■ Instructions for the task
Retype the data that follows, keeping every character the same.

■ Supplied information
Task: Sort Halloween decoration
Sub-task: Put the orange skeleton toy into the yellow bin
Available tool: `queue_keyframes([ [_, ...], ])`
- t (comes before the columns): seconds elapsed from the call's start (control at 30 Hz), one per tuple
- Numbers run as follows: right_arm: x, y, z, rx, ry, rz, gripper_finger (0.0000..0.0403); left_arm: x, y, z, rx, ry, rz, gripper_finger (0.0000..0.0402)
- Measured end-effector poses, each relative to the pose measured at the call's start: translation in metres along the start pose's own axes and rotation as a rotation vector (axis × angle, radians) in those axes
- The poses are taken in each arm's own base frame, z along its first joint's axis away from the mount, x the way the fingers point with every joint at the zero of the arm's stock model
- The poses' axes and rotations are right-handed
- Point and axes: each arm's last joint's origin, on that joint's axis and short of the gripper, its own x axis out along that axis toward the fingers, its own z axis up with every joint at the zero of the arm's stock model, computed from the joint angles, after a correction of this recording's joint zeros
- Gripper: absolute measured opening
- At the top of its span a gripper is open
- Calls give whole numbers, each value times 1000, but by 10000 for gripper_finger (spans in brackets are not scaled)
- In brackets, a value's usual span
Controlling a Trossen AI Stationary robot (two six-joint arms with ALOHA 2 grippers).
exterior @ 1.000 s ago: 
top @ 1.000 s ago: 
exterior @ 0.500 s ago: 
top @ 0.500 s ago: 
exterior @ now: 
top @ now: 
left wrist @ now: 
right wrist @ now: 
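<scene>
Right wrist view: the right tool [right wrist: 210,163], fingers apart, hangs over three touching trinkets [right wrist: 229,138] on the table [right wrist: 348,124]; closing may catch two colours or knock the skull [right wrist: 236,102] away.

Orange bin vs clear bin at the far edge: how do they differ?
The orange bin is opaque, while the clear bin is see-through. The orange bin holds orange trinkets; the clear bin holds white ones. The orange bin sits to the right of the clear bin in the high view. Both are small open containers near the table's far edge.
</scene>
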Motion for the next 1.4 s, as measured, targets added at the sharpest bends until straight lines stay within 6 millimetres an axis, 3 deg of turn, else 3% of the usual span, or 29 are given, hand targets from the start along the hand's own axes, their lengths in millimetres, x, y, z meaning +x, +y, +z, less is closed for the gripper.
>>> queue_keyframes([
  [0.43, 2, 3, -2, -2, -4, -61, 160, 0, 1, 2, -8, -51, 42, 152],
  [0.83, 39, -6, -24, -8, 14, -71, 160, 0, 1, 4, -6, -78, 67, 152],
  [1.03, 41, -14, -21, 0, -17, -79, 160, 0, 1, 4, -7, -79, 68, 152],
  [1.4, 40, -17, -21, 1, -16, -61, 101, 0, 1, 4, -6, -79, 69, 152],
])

■ Exercise output
Task: Sort Halloween decoration
Sub-task: Put the orange skeleton toy into the yellow bin
Available tool: `queue_keyframes([ [_, ...], ])`
- t (comes before the columns): seconds elapsed from the call's start (control at 30 Hz), one per tuple
- Numbers run as follows: right_arm: x, y, z, rx, ry, rz, gripper_finger (0.0000..0.0403); left_arm: x, y, z, rx, ry, rz, gripper_finger (0.0000..0.0402)
- Measured end-effector poses, each relative to the pose measured at the call's start: translation in metres along the start pose's own axes and rotation as a rotation vector (axis × angle, radians) in those axes
- The poses are taken in each arm's own base frame, z along its first joint's axis away from the mount, x the way the fingers point with every joint at the zero of the arm's stock model
- The poses' axes and rotations are right-handed
- Point and axes: each arm's last joint's origin, on that joint's axis and short of the gripper, its own x axis out along that axis toward the fingers, its own z axis up with every joint at the zero of the arm's stock model, computed from the joint angles, after a correction of this recording's joint zeros
- Gripper: absolute measured opening
- At the top of its span a gripper is open
- Calls give whole numbers, each value times 1000, but by 10000 for gripper_finger (spans in brackets are not scaled)
- In brackets, a value's usual span
Controlling a Trossen AI Stationary robot (two six-joint arms with ALOHA 2 grippers).
exterior @ 1.000 s ago: 
top @ 1.000 s ago: 
exterior @ 0.500 s ago: 
top @ 0.500 s ago: 
exterior @ now: 
top @ now: 
left wrist @ now: 
right wrist @ now: 
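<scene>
Right wrist view: the right tool [right wrist: 210,163], fingers apart, hangs over three touching trinkets [right wrist: 229,138] on the table [right wrist: 348,124]; closing may catch two colours or knock the skull [right wrist: 236,102] away.

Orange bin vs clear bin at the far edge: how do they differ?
The orange bin is opaque, while the clear bin is see-through. The orange bin holds orange trinkets; the clear bin holds white ones. The orange bin sits to the right of the clear bin in the high view. Both are small open containers near the table's far edge.
</scene>
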Motion for the next 1.4 s, as measured, targets added at the sharpest bends until straight lines stay within 6 millimetres an axis, 3 deg of turn, else 3% of the usual span, or 29 are given, hand targets from the start along the hand's own axes, their lengths in millimetres, x, y, z meaning +x, +y, +z, less is closed for the gripper.
>>> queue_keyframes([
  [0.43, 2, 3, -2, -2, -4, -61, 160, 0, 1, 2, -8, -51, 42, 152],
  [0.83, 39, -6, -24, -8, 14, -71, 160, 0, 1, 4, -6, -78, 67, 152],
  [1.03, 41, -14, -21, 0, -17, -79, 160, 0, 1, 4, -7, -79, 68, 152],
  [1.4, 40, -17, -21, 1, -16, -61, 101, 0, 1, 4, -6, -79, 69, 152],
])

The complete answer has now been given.